Ravello is a SaaS solution that allows you to take an existing VMware or KVM virtual machine and without any modifications to that VM, run it on a variety of public cloud infrastructures including Amazon EC2, HP Cloud, Rackspace and even private clouds that are running on vCloud Director (support coming soon). Ravello is basically "normalizing" the VM by virtualizing it in their Cloud Application Hypervisor so that it can run on any cloud infrastructure.  From the diagram below, the unmodified VM is actually running inside of another VM which runs a flavor of Linux. This Linux VM loads up their HVX Hypervisor and is running on one of the public cloud infrastructures.
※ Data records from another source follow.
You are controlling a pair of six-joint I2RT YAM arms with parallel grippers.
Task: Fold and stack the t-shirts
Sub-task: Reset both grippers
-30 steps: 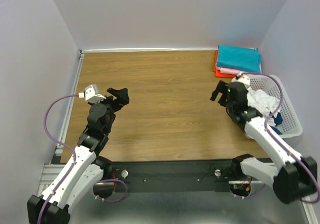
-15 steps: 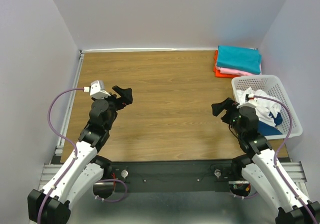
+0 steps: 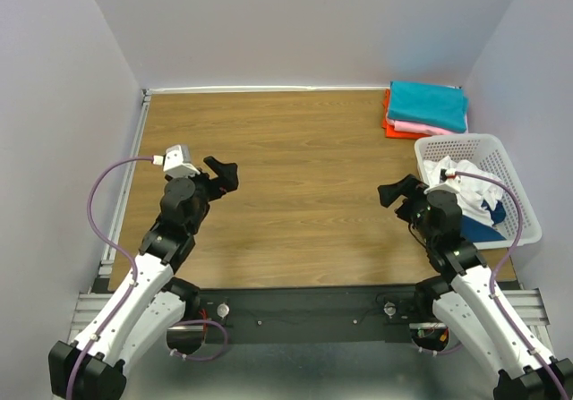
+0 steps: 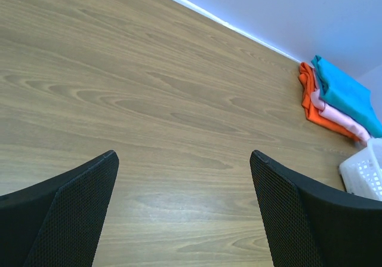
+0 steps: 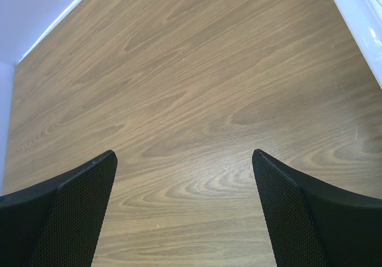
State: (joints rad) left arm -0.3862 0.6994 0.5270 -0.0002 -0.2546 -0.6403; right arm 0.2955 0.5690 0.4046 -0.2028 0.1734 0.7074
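The left gripper [image 3: 222, 174] and the right gripper [image 3: 394, 191] are both spread wide, with nothing in them. A big stretch of the wooden table [image 3: 304, 149] lies between them. The folded t-shirts [image 3: 426, 109] sit stacked in the far right corner by the walls (teal on top, then pink, then orange-red). Just beside the right gripper, at the table's right edge, the basket [image 3: 457, 139] holds a crumpled white shirt [image 3: 452, 174] and a dark blue shirt [image 3: 488, 210].

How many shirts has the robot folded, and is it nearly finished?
Three look done: the teal shirt lies folded on the pink shirt and the orange-red shirt in the far right corner. Nothing is in hand: the left gripper and the right gripper hang open and empty over the table. Left to do: at least the white shirt and the dark blue shirt lie crumpled in the basket.
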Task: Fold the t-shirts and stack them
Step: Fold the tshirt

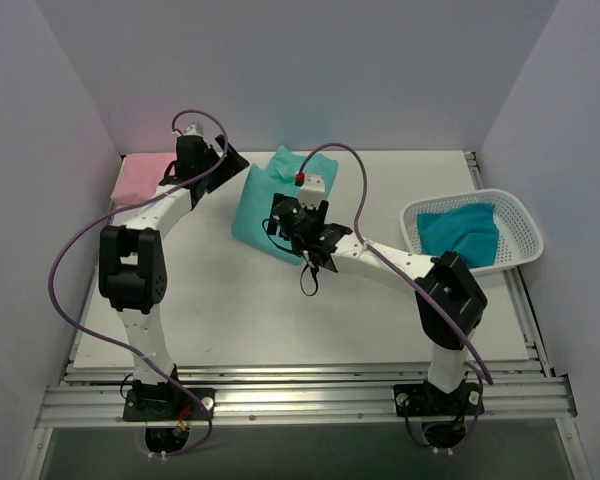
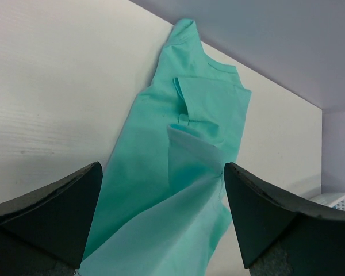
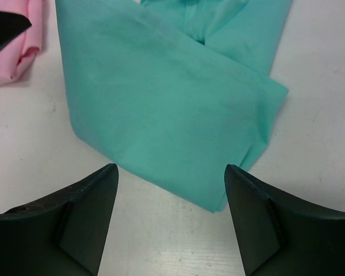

Similar to a regular hypervisor, HVX provides an abstraction, but instead of the underlying physical hardware it abstracts away the underlying cloud infrastructure. The HVX hypervisor provides the following three core capabilities:

  • Presents a set of virtual hardware that is compatible with VMware ESXi, KVM and XEN virtual machines
  • Virtual networking layer that is a secure L2 overlay on top of the cloud infrastructure L3 networking using a protocol similar to GRE but running over UDP
  • Cloud storage abstraction that provides storage to the VM through Ravello Image Store that can be back-ended by Amazon S3, CloudFiles or even block/NFS volumes

My first thought after hearing how Ravello works, is that this is pretty neat! Of course the next logical question that I am sure most of you are asking is how is the performance? We know that running one level of Nested Virtualization will incur some performance penalty and this will continue with additional levels of Nested Virtualization. Ravello is also not leveraging Hardware-Assisted Virtualization but Binary Translation (a technique developed by VMware) as that can not be guaranteed to be available on all cloud infrastructures. In addition to Binary Translation, they are also using various techniques such as caching and chaining translated code, fast shadow MMU, direct execution of user space code and few others to efficiently run in a nested environment.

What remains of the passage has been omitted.